Swathes of Yorkshire about the size of Leeds and Bradford combined will have to be carpeted over with wind farms if the region is to meet strict renewable energy targets, the Yorkshire Post can reveal.
About 34sq km (13sq miles) of Yorkshire’s rolling countryside will need to be given up to the giant turbines in order to meet the region’s target of producing 10 per cent of its energy by renewable means by 2010.
At present there are only four wind farms operating in Yorkshire, and only one has been built since 1993 – the seven-turbine scheme at Out Newton, near Hull.
With great public opposition to every wind farm application, few get past the planning permission stage. But all that will have to change if the region is to meet its targets, according to a new report by Yorkshire Futures.
The body charged with compiling intelligence on the region reported the only way Yorkshire can meet its target is if every scheme currently proposed for the area is built – an all but impossible scenario.
That would see the number of wind farms shoot up from the present four to 26, and the number of turbines up from 47 to 218, with most new turbines reaching far higher into the sky than the relatively small developments built in 1992-93.
Responding to the figures last night, one of the region’s most prominent climate change campaigners said now was the time to move away from wind farms and towards more powerful low-carbon schemes that would not cause so much environmental blight.
The 10 per cent target was set by the region itself in a long-term policy document submitted by the Yorkshire and Humber Regional Assembly to the Government in late 2005.
It said Yorkshire would have an installed renewable energy capacity of 708 megawatts by 2010 – but the Yorkshire Futures report reveals that with less than three years to go the total stands at 168.6MW – a mere 2.4 per cent of total energy generated in the region.
Of the 708MW total, made out of all forms of low-
carbon generation such as biofuel burning and landfill composting, onshore and offshore wind farms are supposed to contribute 581MW.
But there are no offshore wind farms in the Yorkshire region, and onshore wind farms contribute a negligible 17.2MW – just 2.9 per cent of what needs to be generated from wind.
The report states: “Both on- and offshore wind is significantly below target … even the most optimistic figure is less than 50 per cent of the total target will be installed.
“It is clear that the region is very unlikely to meet its renewable energy target by 2010.”
Experts say the most power that can be harvested from wind farms is 10MW every sq km. This would force much of the Yorkshire countryside to be covered with turbines for targets to be met.
The report suggests that 12.9sq km of North Yorkshire would be carpeted with turbines, along with 10.8sq km of East Yorkshire; 4.8sq km of West Yorkshire and 3.85sq km of South Yorkshire.
In practice, every one of the 26 schemes currently either proposed, consented to or under construction would have to be rushed through the remaining stages and erected as soon as possible to meet targets.
But last night Labour MP for Morley and Rothwell Colin Challen, who will stand down at the next general election to become a worldwide climate change campaigner, said wind farms were not the best solution to Yorkshire’s renewable energy problems.
He said: “These figures do not surprise me.
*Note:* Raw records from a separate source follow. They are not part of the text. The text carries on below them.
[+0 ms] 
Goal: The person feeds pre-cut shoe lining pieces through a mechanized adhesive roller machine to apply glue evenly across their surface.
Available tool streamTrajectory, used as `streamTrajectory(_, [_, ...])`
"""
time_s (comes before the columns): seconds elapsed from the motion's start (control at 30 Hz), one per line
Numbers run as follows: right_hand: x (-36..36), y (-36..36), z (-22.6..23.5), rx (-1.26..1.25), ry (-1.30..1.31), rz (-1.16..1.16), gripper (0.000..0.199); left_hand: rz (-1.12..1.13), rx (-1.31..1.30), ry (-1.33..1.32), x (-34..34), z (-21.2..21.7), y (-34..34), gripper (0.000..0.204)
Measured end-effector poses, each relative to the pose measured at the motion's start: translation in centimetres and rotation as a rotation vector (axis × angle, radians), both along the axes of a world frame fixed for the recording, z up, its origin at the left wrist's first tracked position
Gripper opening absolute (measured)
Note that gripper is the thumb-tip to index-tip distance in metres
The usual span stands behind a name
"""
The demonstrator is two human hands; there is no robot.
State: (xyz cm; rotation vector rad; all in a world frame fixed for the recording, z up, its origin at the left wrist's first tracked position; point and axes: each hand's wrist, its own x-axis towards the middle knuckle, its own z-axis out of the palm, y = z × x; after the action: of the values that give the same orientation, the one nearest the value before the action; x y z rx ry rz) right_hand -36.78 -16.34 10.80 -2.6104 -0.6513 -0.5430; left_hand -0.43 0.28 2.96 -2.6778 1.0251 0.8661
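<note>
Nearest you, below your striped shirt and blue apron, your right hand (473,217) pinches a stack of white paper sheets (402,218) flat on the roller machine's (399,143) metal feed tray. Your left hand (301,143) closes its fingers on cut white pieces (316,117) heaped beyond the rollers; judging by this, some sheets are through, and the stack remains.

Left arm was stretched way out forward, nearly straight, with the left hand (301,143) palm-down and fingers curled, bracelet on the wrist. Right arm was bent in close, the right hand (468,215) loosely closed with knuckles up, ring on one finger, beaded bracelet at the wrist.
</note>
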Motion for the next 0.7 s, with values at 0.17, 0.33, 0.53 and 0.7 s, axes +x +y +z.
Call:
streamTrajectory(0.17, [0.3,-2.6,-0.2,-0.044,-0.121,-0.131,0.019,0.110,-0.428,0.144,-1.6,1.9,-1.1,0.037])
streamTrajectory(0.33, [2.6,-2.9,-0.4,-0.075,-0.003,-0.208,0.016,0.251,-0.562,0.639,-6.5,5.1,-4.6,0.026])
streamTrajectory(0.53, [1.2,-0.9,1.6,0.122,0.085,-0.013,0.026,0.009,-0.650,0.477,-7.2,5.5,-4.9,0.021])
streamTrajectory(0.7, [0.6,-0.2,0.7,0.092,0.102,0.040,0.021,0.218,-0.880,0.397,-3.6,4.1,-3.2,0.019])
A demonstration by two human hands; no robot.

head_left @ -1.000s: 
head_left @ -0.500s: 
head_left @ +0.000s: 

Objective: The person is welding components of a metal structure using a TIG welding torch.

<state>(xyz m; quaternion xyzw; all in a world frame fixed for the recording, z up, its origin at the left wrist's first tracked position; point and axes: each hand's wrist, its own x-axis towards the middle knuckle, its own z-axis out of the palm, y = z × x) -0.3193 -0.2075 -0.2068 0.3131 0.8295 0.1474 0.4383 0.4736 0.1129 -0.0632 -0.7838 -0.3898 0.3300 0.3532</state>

“Yorkshire has a tremendous renewable energy potential but is far from reaching it and now we have to look across the picture at all the renewable options and not just at wind.
“There’s a lack of drive and energy taking this agenda forward in Yorkshire.
“We have a load of engineering and research skills here which we’re not making the best of in creating jobs and turning renewable energy into profitable industry.
“The Government puts too much faith in the market, which is why there’s this great conversion on wind, which companies can make a lot of profit out of.”
Mr Challen said that he would like to see sewage from the populated areas of West and South Yorkshire put through a process of anaerobic digestion, which would see effluent first turned to methane and then to electricity – a process he said had “enormous potential”.
Even more ambitious, he suggested that a tidal stream be created in the Humber, a series of drums through which water flows that harness energy.
That could both generate vast amounts of electricity and act as flood defences for Hull.
“This has the potential to generate more power than Drax.
“The technology is there and it can be done. Some of it can be in place by 2010 and the tidal stream could be in place within 10 to 15 years giving Yorkshire a perpetual source of green energy,” he said. “This is what people need to be concentrating their minds on now.”